KEYNOTE SPEECH DELIVERED BY LANRE ADISA ,MANAGING DIRECTOR OF NOAH’S ARK AT THE PREMIER WORKSHOP ON INTELLECTUAL PROPERTY RIGHTS IN ADVERTISING AND MEDIA ORGANISED BY GEE LAW FIRM AT RADISSON HOTEL,IKEJA LAGOS ON FRIDAY 29TH NOVEMBER ,2019.
Thriving In The World Of IP
Good morning ladies and gentlemen. First, I would like to thank Gee LawFirm and AAAN for organizing this long overdue forum. I would like to thank Nosa in particular for his insightfulness and doggedness in driving this idea that started from a casual conversation around our breakfast table at the last AAAN AGM/Congress in Lekki. I would also like to thank him for successfully setting me up. Otherwise, how do you explain my being called to deliver a keynote address on a legal matter in the midst of so many learned luminaries? My initial reaction was to turn down the request; to save myself the embarrassment of being easily labelled an ignoramus in matters of the law. However, I saw it as a learning opportunity. One thing being in advertising for close to three decades has taught me is neverto give up on any challenge. The joy often comes from being able to confront the peculiarity of every new idea headlong, ignoring the bruises that may come from wrestling with it and focusing more on the outcome of the triumphant idea. So I’ve chosen to focus on what I know as a creative working in the creative sphere, while leaving the legal dimensions of Intellectual Property (IP) to the legal gurus.
If you’ll permit me, I would like to proceed from here with a couple of scenarios and posers.
Andy Warhol, the late famous American pop artist was made popular by his painting of the Campbell Soup cans. He painted all the thirty-two varieties of Campbell Soup cans between November 1961 and April 1962. While some wondered if this could be considered art, these paintings shot Warhol into instant fame as a fine artist, having enjoyed earlier popularity as a commercial illustrator. It’s on record that Andy Warhol’s Campbell Soup paintings commanded a price of $11.7 Million the last time they were sold. I do not know how much the designer of the Campbell Soup label was paid. I also do not know if Warhol paid the owners of Campbell Soup.
The point here is that the creative process often is the same for the commercial and non-commercial artists. Whereas the painter can easily sign off and charge a premium for his work, the commercial artist, working as a graphic designer in an agency or any other establishment, cannot sign off on his work or name his price. He works for a sponsor often called the client. In most instances, he may not bother to know his rights with respect to what he creates.
A big telco calls for a pitch. Almost ten of the best agencies are invited. It was meant to be just a round of pitching. It ended up being two rounds. But that’s not the problem. Your agency scales the first round and is shortlisted for the second round which you eventually lose. A few months down the road, you see one of the ideas you sold in the first round of the pitch being executed. You just take it in good faith, shrug it off and move on.
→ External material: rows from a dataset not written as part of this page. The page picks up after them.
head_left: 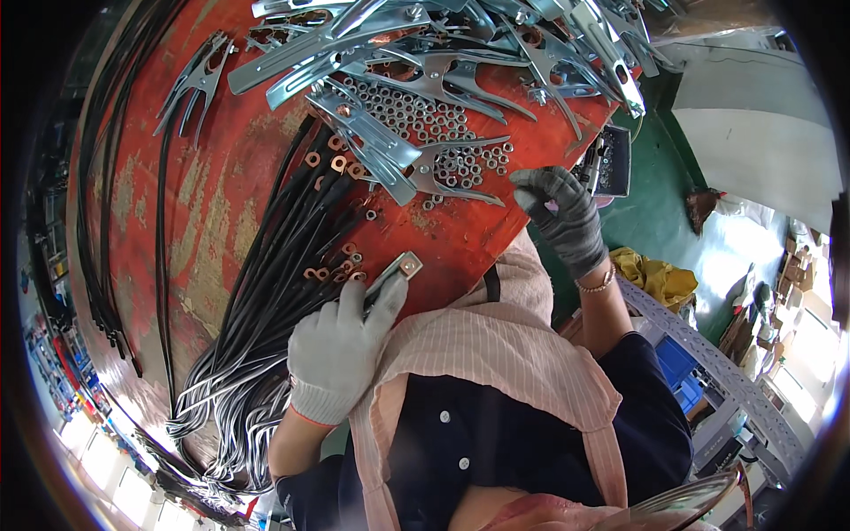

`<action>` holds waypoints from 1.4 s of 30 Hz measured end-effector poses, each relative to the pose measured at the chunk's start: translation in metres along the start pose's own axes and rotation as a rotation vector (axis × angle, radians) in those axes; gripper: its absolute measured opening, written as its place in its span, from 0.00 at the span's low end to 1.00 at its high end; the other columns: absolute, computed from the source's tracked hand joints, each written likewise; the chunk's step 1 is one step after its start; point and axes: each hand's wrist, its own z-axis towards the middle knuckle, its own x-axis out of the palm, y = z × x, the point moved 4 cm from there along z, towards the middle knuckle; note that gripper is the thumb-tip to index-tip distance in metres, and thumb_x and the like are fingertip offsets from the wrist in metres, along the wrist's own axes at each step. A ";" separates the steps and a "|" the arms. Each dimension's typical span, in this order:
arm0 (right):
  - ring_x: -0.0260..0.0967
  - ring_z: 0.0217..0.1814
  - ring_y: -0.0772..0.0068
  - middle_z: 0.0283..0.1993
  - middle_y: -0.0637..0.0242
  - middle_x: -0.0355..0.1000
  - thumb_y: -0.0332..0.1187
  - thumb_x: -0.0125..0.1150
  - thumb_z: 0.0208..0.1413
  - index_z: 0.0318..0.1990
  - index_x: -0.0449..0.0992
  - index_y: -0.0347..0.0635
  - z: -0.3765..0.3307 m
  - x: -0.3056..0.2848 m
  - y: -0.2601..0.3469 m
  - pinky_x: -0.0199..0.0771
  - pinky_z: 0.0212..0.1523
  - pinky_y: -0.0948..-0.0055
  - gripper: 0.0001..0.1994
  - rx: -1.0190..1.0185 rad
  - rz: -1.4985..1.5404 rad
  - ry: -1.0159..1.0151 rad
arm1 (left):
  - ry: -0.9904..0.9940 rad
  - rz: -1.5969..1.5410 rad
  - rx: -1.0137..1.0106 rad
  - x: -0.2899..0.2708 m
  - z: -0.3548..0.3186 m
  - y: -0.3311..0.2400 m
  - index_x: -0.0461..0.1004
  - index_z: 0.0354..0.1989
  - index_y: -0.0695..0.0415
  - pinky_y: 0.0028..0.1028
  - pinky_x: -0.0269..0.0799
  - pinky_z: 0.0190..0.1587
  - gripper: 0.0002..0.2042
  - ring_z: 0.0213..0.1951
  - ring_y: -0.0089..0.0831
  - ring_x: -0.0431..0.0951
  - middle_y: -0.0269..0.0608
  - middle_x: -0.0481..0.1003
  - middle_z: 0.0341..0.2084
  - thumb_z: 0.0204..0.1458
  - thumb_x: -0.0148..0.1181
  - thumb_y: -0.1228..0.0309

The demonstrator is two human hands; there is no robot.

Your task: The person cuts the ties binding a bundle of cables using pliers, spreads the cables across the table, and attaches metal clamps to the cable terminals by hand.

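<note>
My left hand (332, 358), in a white knit glove, rests at the table's near edge. Its thumb and forefinger close on a short flat metal bar (392, 273) with a copper-coloured ring at its tip. My right hand (562, 217), in a grey glove, hovers by the table's right edge with fingers curled inward; whatever they may hold is hidden. Nearest to it are loose hex nuts (482, 164) and a metal spring clamp (434, 168). Beside my left hand lies a bundle of black cables (266, 283) with copper ring lugs (339, 164).
Many silver clamps (425, 75) are piled at the far side of the worn red table (208, 203). One clamp (197, 84) sits apart at the far left, near more black cables (106, 177). A bin (614, 161) stands off the right edge, and yellow cloth (655, 276) lies beyond.
</note>
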 end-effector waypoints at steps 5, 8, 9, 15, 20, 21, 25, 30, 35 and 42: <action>0.77 0.39 0.62 0.36 0.63 0.75 0.33 0.72 0.50 0.44 0.81 0.43 0.003 0.015 0.002 0.78 0.41 0.67 0.14 0.019 -0.108 0.191 | 0.038 0.017 -0.031 0.001 0.003 -0.003 0.71 0.61 0.40 0.30 0.72 0.24 0.25 0.25 0.29 0.74 0.39 0.73 0.41 0.51 0.56 0.65; 0.76 0.37 0.61 0.33 0.63 0.73 0.38 0.72 0.50 0.41 0.81 0.43 0.007 0.017 0.004 0.77 0.38 0.66 0.13 -0.021 -0.109 0.174 | 0.011 0.064 -0.036 0.006 0.001 -0.006 0.71 0.60 0.39 0.29 0.72 0.23 0.24 0.24 0.28 0.74 0.40 0.73 0.40 0.51 0.55 0.66; 0.75 0.34 0.60 0.32 0.63 0.72 0.38 0.71 0.51 0.40 0.81 0.43 0.009 0.017 0.003 0.77 0.37 0.66 0.12 -0.065 -0.154 0.170 | 0.025 0.063 -0.051 0.008 0.000 -0.007 0.71 0.60 0.39 0.29 0.72 0.23 0.24 0.24 0.28 0.74 0.40 0.73 0.40 0.51 0.55 0.66; 0.74 0.32 0.63 0.35 0.62 0.73 0.39 0.74 0.49 0.43 0.80 0.44 0.005 0.010 0.000 0.77 0.34 0.69 0.16 -0.098 -0.365 0.269 | -0.074 0.086 -0.037 0.009 -0.002 -0.008 0.72 0.59 0.38 0.26 0.69 0.21 0.23 0.23 0.26 0.72 0.40 0.74 0.38 0.52 0.54 0.66; 0.75 0.32 0.69 0.36 0.68 0.74 0.42 0.76 0.46 0.43 0.79 0.45 0.002 0.017 0.000 0.77 0.35 0.71 0.19 0.021 -0.224 0.212 | -0.128 0.096 -0.019 0.013 -0.005 -0.008 0.71 0.60 0.39 0.26 0.69 0.21 0.23 0.23 0.26 0.72 0.40 0.73 0.38 0.52 0.54 0.66; 0.75 0.32 0.69 0.35 0.69 0.75 0.42 0.76 0.46 0.43 0.79 0.45 0.002 0.021 0.002 0.77 0.35 0.71 0.19 0.014 -0.225 0.191 | -0.109 0.093 -0.023 0.013 -0.005 -0.007 0.71 0.60 0.39 0.26 0.69 0.21 0.24 0.22 0.26 0.71 0.40 0.73 0.38 0.52 0.53 0.66; 0.77 0.34 0.68 0.35 0.67 0.76 0.41 0.74 0.49 0.40 0.80 0.46 0.008 0.025 0.010 0.78 0.37 0.70 0.14 0.051 -0.287 0.222 | -0.078 0.099 -0.016 0.014 -0.005 -0.006 0.70 0.61 0.40 0.27 0.69 0.21 0.25 0.23 0.25 0.71 0.40 0.74 0.40 0.52 0.53 0.66; 0.78 0.35 0.67 0.35 0.66 0.76 0.39 0.73 0.50 0.40 0.80 0.45 0.005 0.008 0.002 0.77 0.38 0.70 0.13 0.127 -0.257 0.226 | -0.061 0.086 -0.022 0.011 -0.004 -0.007 0.69 0.62 0.39 0.27 0.69 0.21 0.25 0.23 0.26 0.72 0.41 0.74 0.40 0.52 0.53 0.66; 0.78 0.36 0.67 0.34 0.65 0.75 0.36 0.73 0.50 0.41 0.80 0.44 0.008 -0.001 -0.002 0.77 0.40 0.71 0.13 0.138 -0.108 0.329 | -0.052 0.079 -0.034 0.011 -0.005 -0.007 0.69 0.61 0.39 0.27 0.69 0.21 0.25 0.23 0.26 0.72 0.41 0.74 0.40 0.52 0.53 0.67; 0.77 0.36 0.71 0.34 0.67 0.74 0.31 0.73 0.49 0.41 0.80 0.43 0.006 -0.003 -0.005 0.77 0.38 0.73 0.12 0.081 -0.144 0.319 | -0.050 0.025 -0.039 0.015 -0.004 -0.006 0.70 0.61 0.38 0.27 0.68 0.20 0.24 0.22 0.27 0.72 0.40 0.74 0.38 0.52 0.54 0.65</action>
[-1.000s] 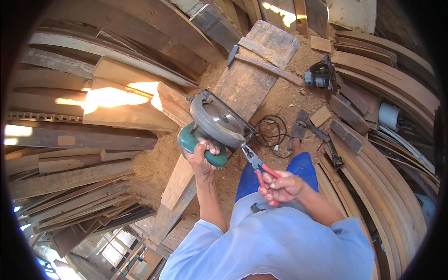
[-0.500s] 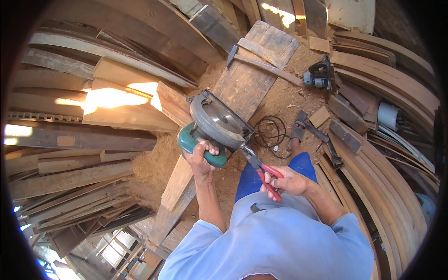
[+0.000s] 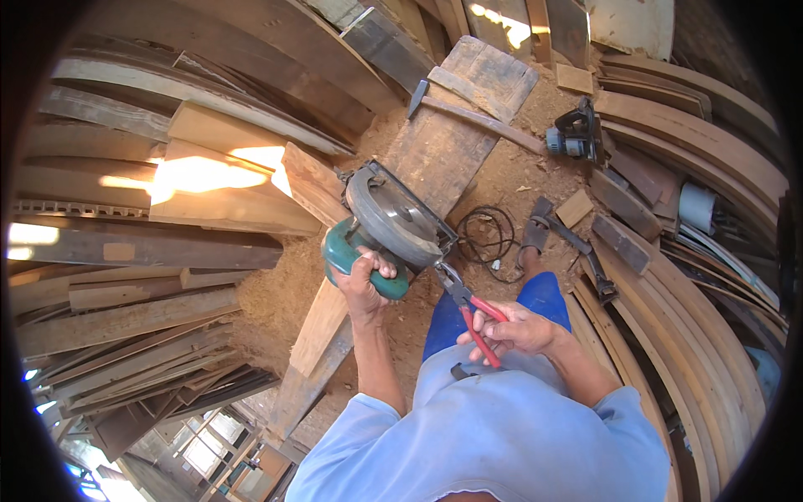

I’ll be surprised if you’ve spent some years in this business and you haven’t experienced a similar scenario or if you haven’t reacted the same way. The yawning question here is: who owns the ideas prior to the clients engaging the agency? The obvious answer is that they belong to their creator, in this case, the agency. Why do agencies shy away from enforcing their rights? Could this have arisen from the anxiety of agencies to win the pitch, thus throwing their rights and caution to the winds? Or could it just be that we ascribe so much power to clients in general even when they are prospects?
An agency buys the rights to the use of a piece of music from a collection society. A few weeks after exposing the work, the agency gets a notification of infringement from the artiste whose work has been used. All entreaties to the artiste concerning the agency’s adherence to due diligence by going through the collection society are dismissed by the artiste. Considering the fact that the brand in question has already invested a huge sum on a TV commercial using the music, the client agrees to paying the artiste to avoid litigation. In the meantime, the collection society is holding on to the initial payment. Who really owns the right in this instance? Is any party here taking advantage of the client and agency’s vulnerability?
Your agency sells a particular song made popular by a foreign artiste to a prospective client which eventually wins you the business. You go all the way to repurpose the song to launch a campaign. Again, as in Scenario 3A above, you approach a collection society for the rights which are duly given to you for an agreed length of time. After launching your campaign to great acclaim, you receive a notification from another collection society stating that they own the rights to the song in question. You are caught between two collection societies and a client who genuinely can’t understand why they should be so exposed. You wonder why knowing who owns the right to any piece of work should become a guessing game and why you should be tossed here and there by the collection societies.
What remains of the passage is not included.